Sözün Özü
Dün 1 Mayıs’ tı...
Sözün ona “İşci Bayramı”...
Asgari ücretin ,neredeyse silah zoruyla 1.300TL’ ye yeni çıkarıldığı Türkiye’de , işciye bayram haram aslında.
İşcinin bayramını istediği yerde kutlama özgürlüğü bile yokken 1Mayıs’ı İşci Bayramı olarak kutlamak ne kadar doğru bilemiyorum.
1980 öncesi işcinin istediği yerde bayramını kutlama, konuşma ve de istediği şekilde sendikalaşma hakkı vardı.
Daha doğrusu ,hakkını çatır çatır alma mücadelesi yapabilirdi .
Ya şimdilerde?
Sararıp,solan(!) sendikalar ve de işci sınıfını satan sendika başkanları (padon sendika ağaları) sayesinde işçi neredeyse “kunta kinte” oldu..
Belli ki kimse farkında değil.
Üreten olmazsa tüketen olamaz!
Toplumun her kesimi üretene saygı göstermek zorundadır!

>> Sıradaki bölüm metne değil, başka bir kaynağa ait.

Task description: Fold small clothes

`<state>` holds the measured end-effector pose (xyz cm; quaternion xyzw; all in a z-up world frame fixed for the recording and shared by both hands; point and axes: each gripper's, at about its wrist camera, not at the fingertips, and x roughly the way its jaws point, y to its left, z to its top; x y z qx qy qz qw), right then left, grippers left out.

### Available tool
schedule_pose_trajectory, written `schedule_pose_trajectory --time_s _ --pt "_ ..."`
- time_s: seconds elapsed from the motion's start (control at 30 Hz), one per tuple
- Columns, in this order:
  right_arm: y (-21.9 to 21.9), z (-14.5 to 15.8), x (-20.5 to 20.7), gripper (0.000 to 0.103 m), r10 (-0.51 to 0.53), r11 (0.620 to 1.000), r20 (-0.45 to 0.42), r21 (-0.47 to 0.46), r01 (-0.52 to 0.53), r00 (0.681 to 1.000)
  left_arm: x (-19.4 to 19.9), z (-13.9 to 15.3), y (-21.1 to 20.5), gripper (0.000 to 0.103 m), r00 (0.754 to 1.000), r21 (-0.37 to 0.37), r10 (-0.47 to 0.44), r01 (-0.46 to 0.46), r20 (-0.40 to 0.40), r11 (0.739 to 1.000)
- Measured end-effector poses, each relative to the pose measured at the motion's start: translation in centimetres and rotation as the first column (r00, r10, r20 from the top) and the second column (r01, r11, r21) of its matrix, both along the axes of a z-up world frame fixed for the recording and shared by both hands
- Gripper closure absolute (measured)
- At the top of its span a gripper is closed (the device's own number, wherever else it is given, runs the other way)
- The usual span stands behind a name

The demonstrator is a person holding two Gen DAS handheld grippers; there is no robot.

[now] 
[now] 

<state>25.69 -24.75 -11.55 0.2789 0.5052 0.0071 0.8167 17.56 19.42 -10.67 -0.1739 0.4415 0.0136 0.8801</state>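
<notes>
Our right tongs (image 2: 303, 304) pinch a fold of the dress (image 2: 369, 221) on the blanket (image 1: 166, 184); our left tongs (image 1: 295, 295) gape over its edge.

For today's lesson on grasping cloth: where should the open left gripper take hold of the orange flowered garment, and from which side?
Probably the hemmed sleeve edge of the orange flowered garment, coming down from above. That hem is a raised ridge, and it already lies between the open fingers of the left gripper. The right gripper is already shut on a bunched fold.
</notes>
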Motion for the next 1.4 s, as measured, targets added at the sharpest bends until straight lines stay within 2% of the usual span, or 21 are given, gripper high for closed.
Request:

Bay Başkan dahil ,herkes üretenin hak arama ve hakkını alma savaşına destek verecektir.
Ama nerede?
Ağalar paşalar iişci sınıfını her zaman potansiyel tehlike olarak görmüştür.
Onlar için ,”İşcisin işci kal!” deyişi geçerlidir.
Ve de Türkiye’de ,1Mayıs’ları kutlarken katledilen işciler hepimizin belleğindedir!
Bu düpe düz sindirme ve yıldırma operasyonudur.
Çünkü, ağababaları böyle istemektedir.
Ülkeyi yönetenler de ağababaları n emirlerine karşı gelemezler.
Çünkü, göbekdaşlardır!
“Emeğe,üretene saygı” olmazsa işcinin bayram neyine?
“İşcisin , işci kalma” diyerek, Nazım Usta’ dan bir şiirle, ezilenin,sömürülenin olmadığı 1 Mayıslara!
TÜRKİYE İŞÇİ SINIFINA SELÂM
Türkiye işçi sınıfına selâm!
Selâm yaratana!
Tohumların tohumuna, serpilip gelişene selâm!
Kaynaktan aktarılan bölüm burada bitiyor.